| Task goal |
Scan the listing for "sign" and copy out each line that has it.

***

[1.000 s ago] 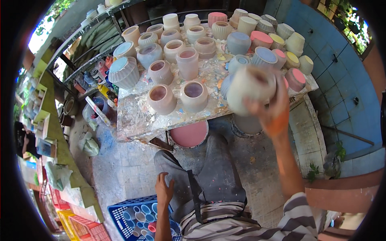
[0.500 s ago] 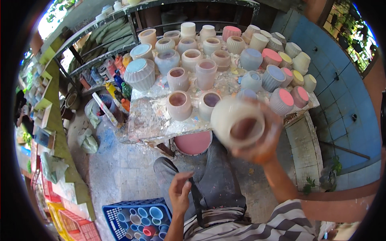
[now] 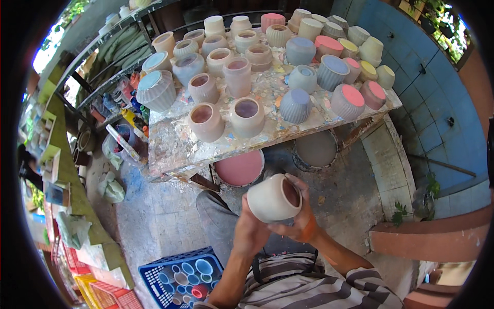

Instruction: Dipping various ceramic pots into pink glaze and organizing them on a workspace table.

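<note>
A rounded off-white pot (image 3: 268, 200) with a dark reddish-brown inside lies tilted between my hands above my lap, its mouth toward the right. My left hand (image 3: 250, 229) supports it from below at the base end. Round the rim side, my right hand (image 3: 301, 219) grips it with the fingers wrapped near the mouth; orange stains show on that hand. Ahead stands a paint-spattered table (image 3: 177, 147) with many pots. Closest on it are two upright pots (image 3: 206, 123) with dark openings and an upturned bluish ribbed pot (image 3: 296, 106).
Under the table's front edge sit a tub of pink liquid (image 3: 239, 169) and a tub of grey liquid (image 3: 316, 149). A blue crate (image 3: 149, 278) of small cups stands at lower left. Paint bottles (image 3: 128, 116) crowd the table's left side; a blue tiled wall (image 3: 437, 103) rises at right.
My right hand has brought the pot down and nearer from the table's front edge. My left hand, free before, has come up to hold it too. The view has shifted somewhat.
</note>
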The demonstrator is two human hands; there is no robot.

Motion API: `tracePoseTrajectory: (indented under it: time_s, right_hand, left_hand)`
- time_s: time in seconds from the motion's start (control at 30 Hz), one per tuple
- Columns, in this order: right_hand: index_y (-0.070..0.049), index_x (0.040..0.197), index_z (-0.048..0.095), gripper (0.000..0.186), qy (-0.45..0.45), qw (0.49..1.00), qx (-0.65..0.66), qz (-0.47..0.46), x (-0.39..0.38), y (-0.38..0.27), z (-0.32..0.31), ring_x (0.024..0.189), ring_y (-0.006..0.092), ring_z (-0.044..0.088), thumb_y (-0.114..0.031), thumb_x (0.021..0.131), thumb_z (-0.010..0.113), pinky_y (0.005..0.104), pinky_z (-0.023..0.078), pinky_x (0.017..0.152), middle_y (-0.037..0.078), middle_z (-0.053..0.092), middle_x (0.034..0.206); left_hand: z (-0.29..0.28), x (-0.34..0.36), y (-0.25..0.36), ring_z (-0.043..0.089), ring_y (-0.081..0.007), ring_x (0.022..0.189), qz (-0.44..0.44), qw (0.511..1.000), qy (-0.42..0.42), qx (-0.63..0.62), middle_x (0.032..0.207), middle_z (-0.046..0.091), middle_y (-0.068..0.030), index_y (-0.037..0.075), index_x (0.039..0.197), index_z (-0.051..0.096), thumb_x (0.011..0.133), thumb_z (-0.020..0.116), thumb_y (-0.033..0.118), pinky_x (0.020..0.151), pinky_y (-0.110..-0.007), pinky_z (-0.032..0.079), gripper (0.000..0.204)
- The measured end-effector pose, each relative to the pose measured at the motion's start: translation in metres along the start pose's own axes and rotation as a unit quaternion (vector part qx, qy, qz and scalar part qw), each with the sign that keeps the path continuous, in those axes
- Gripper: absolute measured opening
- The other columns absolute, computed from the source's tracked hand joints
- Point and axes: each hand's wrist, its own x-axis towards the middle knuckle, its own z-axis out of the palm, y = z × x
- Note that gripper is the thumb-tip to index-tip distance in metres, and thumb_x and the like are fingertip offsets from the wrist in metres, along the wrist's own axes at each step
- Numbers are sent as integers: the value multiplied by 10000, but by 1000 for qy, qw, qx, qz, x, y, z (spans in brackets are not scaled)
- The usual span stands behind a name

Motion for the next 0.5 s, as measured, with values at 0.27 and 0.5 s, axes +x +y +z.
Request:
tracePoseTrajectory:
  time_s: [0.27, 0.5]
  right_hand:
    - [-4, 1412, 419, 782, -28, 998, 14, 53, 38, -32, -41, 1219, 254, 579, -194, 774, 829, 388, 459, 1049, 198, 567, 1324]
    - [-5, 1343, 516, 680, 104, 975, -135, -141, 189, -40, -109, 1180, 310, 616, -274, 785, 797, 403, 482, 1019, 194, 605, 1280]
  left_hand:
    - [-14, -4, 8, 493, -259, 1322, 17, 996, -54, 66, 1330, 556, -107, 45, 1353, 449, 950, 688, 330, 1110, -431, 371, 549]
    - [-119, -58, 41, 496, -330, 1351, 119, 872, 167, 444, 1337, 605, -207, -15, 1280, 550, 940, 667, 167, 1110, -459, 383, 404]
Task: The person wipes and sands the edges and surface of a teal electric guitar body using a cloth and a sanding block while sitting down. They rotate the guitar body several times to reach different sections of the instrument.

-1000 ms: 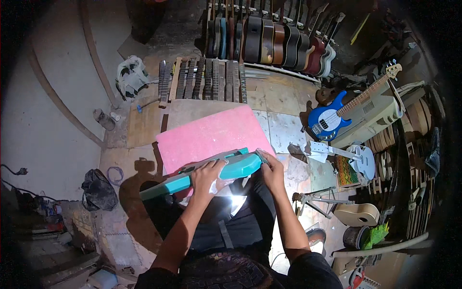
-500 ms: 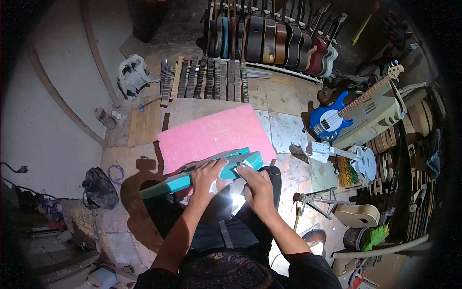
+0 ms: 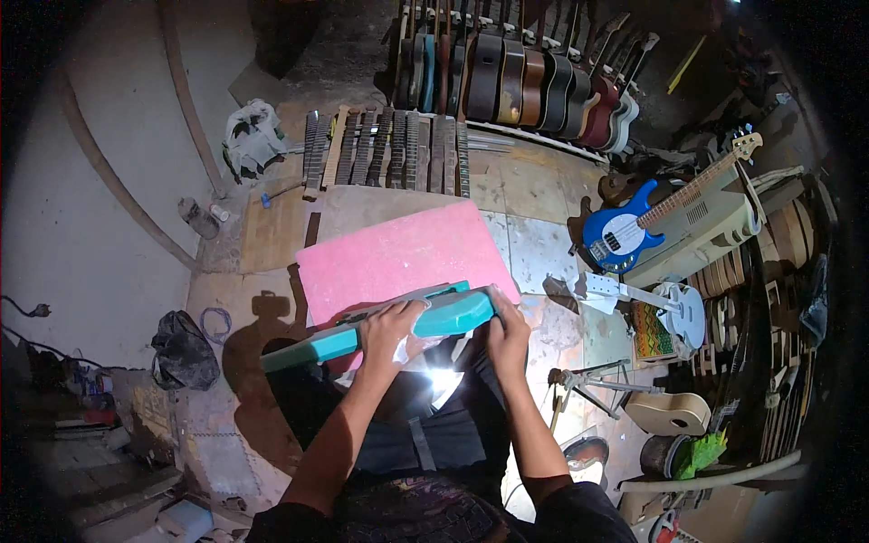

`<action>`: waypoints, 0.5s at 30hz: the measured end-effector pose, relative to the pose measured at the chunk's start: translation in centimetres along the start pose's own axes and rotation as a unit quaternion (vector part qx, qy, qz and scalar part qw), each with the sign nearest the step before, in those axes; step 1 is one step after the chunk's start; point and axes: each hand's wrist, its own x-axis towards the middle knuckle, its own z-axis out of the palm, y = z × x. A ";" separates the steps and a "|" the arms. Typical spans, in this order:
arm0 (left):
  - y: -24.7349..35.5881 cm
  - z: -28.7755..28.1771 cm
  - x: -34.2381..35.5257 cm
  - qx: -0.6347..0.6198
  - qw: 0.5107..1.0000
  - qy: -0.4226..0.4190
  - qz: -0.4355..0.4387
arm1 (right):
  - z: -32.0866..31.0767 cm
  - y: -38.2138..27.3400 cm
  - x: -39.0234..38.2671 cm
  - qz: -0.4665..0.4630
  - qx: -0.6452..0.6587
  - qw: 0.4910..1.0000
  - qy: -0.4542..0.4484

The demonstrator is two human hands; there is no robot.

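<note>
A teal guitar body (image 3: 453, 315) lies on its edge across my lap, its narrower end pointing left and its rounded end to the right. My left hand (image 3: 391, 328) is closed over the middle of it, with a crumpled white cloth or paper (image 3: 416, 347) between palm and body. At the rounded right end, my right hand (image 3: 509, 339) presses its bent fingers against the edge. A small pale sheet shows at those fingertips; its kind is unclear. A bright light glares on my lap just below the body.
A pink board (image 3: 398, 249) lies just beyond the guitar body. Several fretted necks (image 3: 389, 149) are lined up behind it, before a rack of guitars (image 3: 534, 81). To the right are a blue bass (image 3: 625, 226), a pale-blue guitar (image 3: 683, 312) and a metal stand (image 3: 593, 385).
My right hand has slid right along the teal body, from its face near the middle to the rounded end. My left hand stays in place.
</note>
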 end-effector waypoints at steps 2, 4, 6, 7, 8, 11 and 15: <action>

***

| Completed task |
- The measured end-effector pose, each relative to the pose measured at the motion's start: translation in metres along the start pose's own axes and rotation as a unit quaternion (vector part qx, qy, qz and scalar part qw), each with the sign that keeps the path continuous, in those axes
`<action>`: waypoints, 0.5s at 30hz: the measured end-effector pose, relative to the pose measured at the chunk's start: translation in centimetres along the start pose's own axes and rotation as a unit quaternion (vector part qx, qy, qz and scalar part qw), each with the sign nearest the step before, in those axes; step 1 is one step after the chunk's start; point and axes: each hand's wrist, its own x-axis towards the middle knuckle, its own z-axis out of the palm, y = z × x. A ";" separates the steps and a "|" the arms. Typical spans, in this order:

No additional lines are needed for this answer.